## What the exercise asks
All of the data goes into your copy exactly as written. Images do not.

[Start of section]

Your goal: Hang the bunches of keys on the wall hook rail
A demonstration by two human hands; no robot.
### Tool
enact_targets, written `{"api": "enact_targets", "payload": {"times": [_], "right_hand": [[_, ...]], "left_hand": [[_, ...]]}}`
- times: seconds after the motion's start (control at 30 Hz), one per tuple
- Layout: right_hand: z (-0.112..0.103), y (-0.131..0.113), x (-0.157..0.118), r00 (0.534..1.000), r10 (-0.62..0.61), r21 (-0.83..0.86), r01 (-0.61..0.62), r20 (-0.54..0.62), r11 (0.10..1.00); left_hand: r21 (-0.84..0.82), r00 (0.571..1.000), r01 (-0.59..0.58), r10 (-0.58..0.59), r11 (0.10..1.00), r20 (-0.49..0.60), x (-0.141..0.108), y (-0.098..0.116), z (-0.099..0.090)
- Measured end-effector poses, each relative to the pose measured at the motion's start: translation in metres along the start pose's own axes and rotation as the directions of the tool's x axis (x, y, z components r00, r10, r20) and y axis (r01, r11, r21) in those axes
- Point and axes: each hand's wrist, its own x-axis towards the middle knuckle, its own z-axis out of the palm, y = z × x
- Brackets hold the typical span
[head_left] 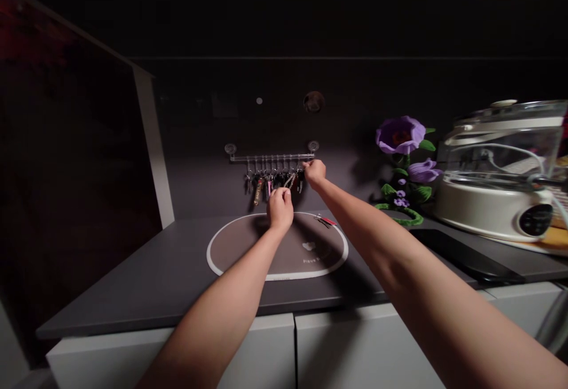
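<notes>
A clear hook rail (273, 158) is fixed to the dark back wall, and several sets of keys (258, 189) hang from it. My right hand (315, 173) is at the rail's right end, its fingers closed; what they pinch is too small to make out. Lower and to the left, my left hand (280, 207) is raised in front of the hanging keys with its fingers closed, hiding whatever is between them. On the oval mat (248, 247) below lies a key set with a red tag (327, 221), near the mat's back right edge.
A purple flower decoration (400, 136) stands on the counter (146, 276) right of the mat. Beyond it are a cream appliance with a clear lid (488, 203) and a flat black object (461, 254). A dark panel with a light edge (153, 146) rises at the left.
</notes>
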Motion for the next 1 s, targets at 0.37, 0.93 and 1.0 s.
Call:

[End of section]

## Answer to the problem
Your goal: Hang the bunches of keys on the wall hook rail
A demonstration by two human hands; no robot.
### Tool
enact_targets, written `{"api": "enact_targets", "payload": {"times": [_], "right_hand": [[_, ...]], "left_hand": [[_, ...]]}}`
- times: seconds after the motion's start (control at 30 Hz), one per tuple
- Layout: right_hand: z (-0.112..0.103), y (-0.131..0.113), x (-0.157..0.118), r00 (0.534..1.000), r10 (-0.62..0.61), r21 (-0.83..0.86), r01 (-0.61..0.62), r20 (-0.54..0.62), r11 (0.10..1.00); left_hand: r21 (-0.84..0.82), r00 (0.571..1.000), r01 (-0.59..0.58), r10 (-0.58..0.59), r11 (0.10..1.00), r20 (-0.49..0.60), x (-0.141..0.108), y (-0.098..0.116), z (-0.099..0.090)
- Measured end-effector poses, each relative to the pose measured at the motion's start: translation in metres along the start pose's own axes and rotation as the directions of the tool's x axis (x, y, z components r00, r10, r20) and y axis (r01, r11, r21) in those axes
- Point and axes: each hand's wrist, its own x-axis towards the middle knuckle, its own z-axis out of the palm, y = z × x
- Brackets hold the typical span
[head_left] 
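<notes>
A clear hook rail (273, 158) is fixed to the dark back wall, and several sets of keys (258, 189) hang from it. My right hand (315, 173) is at the rail's right end, its fingers closed; what they pinch is too small to make out. Lower and to the left, my left hand (280, 207) is raised in front of the hanging keys with its fingers closed, hiding whatever is between them. On the oval mat (248, 247) below lies a key set with a red tag (327, 221), near the mat's back right edge.
A purple flower decoration (400, 136) stands on the counter (146, 276) right of the mat. Beyond it are a cream appliance with a clear lid (488, 203) and a flat black object (461, 254). A dark panel with a light edge (153, 146) rises at the left.
</notes>
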Motion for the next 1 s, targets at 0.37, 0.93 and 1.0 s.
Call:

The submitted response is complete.